HCMUD 449 Wastewater Treatment Plant Expansion

By: Paul Anderson, P.E.
Project Manager | Senior Project Manager – Facilities

EHRA Engineering proudly serves various Municipal Utility Districts (MUDs) throughout the Greater Houston region. An impressive component of many MUDs is the inclusion and use of wastewater treatment plants (WWTP). Although the name suggests something rather unattractive and a subject better left from the dinner table, these structures have major beneficial impacts to our environment and living conditions—something that is always attractive to community residents.

Like it sounds, wastewater treatment plants reduce the amount of waste and pollution in the water around us before releasing it back into the environment. In 2016, EHRA began working on the expansion of an existing wastewater treatment plant to serve the EHRA designed master planned community, Ventana Lakes, located within Harris County MUD No. 449. The reconstruction was ultimately completed in 2018.

The project included construction of a new permanent concrete wastewater treatment plant utilizing as much existing equipment as possible. Because of the site configuration and the placement of the existing facilities, the expansion was site limited. As a workaround, EHRA used a common wall construction in order to get as much capacity on the site as possible.

The expansion required two aeration basins, two final clarifiers and two chlorine contact chambers. The new basins have a 16.5 ft side water depth and are partially below grade for aesthetics of the surrounding neighborhoods.

The existing facilities, also of a common wall type construction, were converted to aerobic digesters and sludge thickeners. The existing clarifiers were reconfigured to be sludge thickeners and the aeration basins and digesters were connected to become single digesters. After the reconfiguration, the plant now has four aerobic digesters and two thickeners.
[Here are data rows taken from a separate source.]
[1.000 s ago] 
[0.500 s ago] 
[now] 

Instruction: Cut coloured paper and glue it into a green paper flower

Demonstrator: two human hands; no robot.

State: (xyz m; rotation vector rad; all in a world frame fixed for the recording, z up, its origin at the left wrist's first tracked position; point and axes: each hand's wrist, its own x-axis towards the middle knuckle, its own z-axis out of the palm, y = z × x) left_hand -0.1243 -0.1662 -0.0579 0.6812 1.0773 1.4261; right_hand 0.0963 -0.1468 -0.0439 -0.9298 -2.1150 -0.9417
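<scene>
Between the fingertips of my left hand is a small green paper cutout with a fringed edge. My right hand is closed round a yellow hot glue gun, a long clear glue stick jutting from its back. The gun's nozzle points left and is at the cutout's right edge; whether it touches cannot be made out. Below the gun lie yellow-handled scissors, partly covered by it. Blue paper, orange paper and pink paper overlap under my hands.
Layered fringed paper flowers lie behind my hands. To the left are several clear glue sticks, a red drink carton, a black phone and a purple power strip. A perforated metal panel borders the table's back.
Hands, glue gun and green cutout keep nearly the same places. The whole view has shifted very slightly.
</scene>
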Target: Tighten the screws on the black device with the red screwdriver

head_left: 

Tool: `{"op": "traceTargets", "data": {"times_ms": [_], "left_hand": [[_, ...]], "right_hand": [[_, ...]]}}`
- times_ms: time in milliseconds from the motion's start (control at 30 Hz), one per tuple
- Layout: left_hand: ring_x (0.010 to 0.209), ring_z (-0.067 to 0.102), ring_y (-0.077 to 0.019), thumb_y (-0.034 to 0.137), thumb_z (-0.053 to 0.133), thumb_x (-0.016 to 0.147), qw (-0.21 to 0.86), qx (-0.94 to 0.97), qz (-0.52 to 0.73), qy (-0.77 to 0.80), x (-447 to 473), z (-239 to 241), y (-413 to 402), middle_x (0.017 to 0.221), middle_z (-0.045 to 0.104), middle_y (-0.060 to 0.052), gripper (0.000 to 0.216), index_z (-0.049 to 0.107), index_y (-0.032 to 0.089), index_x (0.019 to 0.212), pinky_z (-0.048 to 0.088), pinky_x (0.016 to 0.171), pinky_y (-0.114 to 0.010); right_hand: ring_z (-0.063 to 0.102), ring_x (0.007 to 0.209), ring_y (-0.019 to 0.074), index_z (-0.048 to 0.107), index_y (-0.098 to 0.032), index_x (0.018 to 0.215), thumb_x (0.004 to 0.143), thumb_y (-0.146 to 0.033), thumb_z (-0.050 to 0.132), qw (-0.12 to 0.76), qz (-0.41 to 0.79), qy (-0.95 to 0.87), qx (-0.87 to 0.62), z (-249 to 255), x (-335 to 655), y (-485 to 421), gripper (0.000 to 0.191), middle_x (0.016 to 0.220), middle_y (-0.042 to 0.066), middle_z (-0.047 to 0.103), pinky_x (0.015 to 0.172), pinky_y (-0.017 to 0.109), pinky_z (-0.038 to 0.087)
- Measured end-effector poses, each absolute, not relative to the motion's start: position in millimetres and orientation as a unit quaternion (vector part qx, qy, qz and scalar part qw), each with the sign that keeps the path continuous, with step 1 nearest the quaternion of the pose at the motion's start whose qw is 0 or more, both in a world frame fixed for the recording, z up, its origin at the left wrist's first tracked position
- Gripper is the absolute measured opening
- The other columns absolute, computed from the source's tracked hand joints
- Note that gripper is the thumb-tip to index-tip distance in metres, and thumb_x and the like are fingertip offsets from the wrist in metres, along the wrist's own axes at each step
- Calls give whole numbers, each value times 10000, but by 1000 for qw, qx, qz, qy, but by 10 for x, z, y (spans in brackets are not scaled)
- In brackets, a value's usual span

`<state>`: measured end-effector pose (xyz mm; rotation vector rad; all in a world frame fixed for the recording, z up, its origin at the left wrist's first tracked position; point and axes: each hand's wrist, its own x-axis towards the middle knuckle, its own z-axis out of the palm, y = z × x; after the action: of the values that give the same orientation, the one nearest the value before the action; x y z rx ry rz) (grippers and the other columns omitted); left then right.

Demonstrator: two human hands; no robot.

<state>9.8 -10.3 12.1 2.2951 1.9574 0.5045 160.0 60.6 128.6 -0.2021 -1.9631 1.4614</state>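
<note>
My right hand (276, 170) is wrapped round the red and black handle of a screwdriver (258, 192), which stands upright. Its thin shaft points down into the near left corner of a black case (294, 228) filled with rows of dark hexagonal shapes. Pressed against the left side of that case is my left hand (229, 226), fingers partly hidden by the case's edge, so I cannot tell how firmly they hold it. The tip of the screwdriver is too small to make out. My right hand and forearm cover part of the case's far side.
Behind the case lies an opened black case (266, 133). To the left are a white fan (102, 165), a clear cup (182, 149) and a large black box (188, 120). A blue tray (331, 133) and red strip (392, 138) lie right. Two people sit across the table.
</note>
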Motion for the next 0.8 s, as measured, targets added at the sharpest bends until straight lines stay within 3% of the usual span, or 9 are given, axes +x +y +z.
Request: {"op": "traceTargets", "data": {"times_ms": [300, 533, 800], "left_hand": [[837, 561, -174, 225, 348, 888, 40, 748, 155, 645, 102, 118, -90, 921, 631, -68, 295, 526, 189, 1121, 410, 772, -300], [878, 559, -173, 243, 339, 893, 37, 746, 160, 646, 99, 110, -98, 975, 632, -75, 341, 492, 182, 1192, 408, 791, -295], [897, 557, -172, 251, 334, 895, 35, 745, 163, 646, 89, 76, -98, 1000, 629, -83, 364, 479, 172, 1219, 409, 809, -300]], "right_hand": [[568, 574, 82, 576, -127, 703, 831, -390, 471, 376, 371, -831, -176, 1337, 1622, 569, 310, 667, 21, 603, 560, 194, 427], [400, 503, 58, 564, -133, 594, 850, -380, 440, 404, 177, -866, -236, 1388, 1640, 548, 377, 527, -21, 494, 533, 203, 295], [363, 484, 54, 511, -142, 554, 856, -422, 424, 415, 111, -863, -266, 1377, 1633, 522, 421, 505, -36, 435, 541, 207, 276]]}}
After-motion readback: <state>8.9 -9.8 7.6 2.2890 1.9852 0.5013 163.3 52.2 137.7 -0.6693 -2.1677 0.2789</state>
Because of the stringent discharge requirements, tertiary filters were added as a final treatment. Provisions were made such that the effluent can also be reused for irrigation of common areas. A Parshall flume was incorporated into the design so that while there are two chlorine basins, the operator only has one flow meter for reporting.

Harris County is no stranger to strong and frequent rainstorms and hurricanes. Because of this, a 500 KW generator was installed for emergency situations of prolonged power outages. However, as each storm passes, the WWTP immediately gets to work to start treating the contaminates in the stormwater runoff to keep the water clean and recycled.

“The ultimate goal beyond the just treatment of wastewater, was to not waste taxpayer’s dollars spent on prior phases, provide high-quality effluent that would allow for future reuse, ground water conservation, water sustainability, reduction in subsidence and unassumingly blend the facility into the landscape of the community,” said project manager Paul Anderson, P.E.. “I believe the mission was accomplished and I want to thank all that were involved in making this project a success.”